Although it would have been nice if I had managed to leave a little more time for discussion, I was really encouraged by many of the responses and questions afterwards. I gave me a sense that there are plenty of like minds out there wanting to try make some real changes in the system and philosophy of education that align better with the creative/knowledge economy and the Play Ethic.
Ewan McIntosh, in an amazing feat of very fast typing and live blogging, has some thoughts on the first part of the talk here, in which I went through Omnium’s projects and Creative Waves 2007 in particular. He also added some great links and thoughts about the second, Future of Education, part in a separate post.

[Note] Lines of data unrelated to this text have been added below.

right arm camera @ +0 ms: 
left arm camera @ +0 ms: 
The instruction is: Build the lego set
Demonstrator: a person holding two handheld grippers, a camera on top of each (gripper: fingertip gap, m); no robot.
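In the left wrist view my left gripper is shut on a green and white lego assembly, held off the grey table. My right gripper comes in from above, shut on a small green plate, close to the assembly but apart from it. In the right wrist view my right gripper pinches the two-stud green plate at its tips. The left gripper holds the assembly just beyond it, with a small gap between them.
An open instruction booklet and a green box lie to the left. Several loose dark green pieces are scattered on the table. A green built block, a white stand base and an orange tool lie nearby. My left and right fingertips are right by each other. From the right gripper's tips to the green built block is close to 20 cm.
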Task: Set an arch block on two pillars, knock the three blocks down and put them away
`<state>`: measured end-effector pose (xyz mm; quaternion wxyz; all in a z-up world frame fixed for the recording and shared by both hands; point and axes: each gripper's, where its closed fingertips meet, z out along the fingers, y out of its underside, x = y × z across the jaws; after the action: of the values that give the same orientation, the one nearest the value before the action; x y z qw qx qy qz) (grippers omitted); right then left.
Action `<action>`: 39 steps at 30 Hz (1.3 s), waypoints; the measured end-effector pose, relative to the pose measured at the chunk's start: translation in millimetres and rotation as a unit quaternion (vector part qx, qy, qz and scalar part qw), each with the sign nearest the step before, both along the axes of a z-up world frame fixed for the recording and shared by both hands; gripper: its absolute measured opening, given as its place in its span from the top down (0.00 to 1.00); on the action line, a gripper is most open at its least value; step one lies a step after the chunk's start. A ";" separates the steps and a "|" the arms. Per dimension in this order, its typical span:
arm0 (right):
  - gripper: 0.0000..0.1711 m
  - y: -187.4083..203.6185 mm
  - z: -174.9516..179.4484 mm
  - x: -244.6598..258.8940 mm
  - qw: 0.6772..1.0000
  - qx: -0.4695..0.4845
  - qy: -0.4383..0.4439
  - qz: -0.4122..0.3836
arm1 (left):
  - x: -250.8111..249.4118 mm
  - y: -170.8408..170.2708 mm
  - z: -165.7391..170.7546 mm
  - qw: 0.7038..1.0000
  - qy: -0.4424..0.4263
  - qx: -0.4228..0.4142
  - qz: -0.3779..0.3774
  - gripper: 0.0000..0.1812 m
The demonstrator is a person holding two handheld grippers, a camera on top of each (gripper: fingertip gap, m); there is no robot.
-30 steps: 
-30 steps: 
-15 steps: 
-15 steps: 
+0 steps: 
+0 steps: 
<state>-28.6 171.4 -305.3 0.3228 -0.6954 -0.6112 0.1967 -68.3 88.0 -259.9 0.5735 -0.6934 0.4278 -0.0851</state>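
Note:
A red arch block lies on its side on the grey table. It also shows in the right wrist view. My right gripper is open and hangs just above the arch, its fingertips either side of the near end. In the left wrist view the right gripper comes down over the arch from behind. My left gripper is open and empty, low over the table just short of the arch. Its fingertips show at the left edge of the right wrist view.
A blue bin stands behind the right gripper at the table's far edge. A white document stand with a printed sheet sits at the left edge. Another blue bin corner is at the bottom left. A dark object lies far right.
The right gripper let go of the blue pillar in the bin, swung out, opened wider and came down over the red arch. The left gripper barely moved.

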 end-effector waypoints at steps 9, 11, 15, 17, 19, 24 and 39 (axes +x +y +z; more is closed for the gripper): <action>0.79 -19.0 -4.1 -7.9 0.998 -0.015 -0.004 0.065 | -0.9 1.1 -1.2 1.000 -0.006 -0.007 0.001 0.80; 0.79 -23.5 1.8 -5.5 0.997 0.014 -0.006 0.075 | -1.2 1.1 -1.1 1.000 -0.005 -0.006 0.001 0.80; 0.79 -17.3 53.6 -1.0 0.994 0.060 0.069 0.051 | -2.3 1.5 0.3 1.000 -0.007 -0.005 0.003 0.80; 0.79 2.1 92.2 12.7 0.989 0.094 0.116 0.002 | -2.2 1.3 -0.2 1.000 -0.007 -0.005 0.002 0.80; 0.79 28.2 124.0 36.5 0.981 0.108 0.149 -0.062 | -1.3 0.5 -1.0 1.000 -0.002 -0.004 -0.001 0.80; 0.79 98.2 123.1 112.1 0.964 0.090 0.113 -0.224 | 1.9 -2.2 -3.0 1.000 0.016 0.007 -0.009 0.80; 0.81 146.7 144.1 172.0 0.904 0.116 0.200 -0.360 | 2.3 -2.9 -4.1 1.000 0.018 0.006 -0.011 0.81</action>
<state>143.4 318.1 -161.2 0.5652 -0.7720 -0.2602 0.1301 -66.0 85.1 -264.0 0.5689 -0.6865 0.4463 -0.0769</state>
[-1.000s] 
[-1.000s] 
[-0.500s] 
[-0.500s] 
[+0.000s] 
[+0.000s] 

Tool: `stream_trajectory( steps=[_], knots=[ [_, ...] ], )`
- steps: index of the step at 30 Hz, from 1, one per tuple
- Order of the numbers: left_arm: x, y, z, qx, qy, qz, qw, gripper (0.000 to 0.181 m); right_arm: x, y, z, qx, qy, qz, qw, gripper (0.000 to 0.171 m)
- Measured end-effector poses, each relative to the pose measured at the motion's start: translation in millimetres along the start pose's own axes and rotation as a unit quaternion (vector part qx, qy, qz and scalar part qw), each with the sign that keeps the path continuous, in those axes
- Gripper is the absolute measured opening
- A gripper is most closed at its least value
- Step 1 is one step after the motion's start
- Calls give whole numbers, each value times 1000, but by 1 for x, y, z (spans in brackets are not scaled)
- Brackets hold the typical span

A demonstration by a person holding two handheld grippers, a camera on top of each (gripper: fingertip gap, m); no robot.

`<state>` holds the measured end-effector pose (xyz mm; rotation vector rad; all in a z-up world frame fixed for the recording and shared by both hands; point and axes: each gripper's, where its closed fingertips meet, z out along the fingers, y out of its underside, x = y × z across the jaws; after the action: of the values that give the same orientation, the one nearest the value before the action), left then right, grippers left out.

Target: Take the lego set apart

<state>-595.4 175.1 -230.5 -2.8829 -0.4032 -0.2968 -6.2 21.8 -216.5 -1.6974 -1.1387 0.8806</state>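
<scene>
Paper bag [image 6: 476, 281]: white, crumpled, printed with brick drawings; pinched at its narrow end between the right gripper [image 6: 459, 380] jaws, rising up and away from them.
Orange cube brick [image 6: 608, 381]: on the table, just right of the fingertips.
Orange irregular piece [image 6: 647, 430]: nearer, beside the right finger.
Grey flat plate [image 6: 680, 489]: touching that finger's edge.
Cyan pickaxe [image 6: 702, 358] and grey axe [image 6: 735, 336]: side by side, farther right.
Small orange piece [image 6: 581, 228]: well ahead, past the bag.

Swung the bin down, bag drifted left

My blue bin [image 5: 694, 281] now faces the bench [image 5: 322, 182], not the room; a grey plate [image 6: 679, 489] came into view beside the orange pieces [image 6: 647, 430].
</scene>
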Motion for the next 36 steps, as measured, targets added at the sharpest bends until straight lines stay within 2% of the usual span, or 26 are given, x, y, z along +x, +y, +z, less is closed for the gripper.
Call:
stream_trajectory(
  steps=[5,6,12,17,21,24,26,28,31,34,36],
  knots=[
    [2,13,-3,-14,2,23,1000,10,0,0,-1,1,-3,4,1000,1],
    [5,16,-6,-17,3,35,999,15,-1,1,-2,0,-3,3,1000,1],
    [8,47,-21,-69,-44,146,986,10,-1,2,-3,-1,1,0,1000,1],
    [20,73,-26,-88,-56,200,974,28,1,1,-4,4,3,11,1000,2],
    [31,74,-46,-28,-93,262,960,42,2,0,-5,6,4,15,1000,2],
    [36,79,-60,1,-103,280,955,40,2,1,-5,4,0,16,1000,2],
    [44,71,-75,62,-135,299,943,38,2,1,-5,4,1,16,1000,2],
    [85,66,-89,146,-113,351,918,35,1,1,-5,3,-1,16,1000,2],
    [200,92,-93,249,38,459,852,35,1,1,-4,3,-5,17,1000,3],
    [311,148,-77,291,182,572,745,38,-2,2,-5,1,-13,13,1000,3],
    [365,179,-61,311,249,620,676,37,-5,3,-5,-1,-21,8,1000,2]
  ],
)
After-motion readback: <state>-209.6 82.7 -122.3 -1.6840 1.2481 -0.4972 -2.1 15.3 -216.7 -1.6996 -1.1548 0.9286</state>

The slime mould you can see above is a metaphor I used for lots of small trends that are developing in parallel suddenly connecting up and coagulating into what appears to be a complete, coherent organism (which is essentially what ‘Web 2.0’ is a case of).
It can happen suddenly and there is the potential for this to happen in education and completely upend things. I think the likelihood is probably that it won’t be as upended as it could be because of the established mechanisms for controlling that status quo. (I also talked about outlying villages and towns coagulating into suburbs and finally being absorbed into major cities as a similar, slower, example).
However, the change will happen in any case and the real challenge is to be asking the right questions far enough in advance to work out how to deal with these rapid changes. At present I haven’t seen much evidence of this from within institutions themselves.
Incidentally, I owe the use of the slime mould metaphor to Steven Johnson and his excellent book Emergence.
ULS will be putting up a podcast and the presentation material on their website soon, I’ll post a link when it’s up.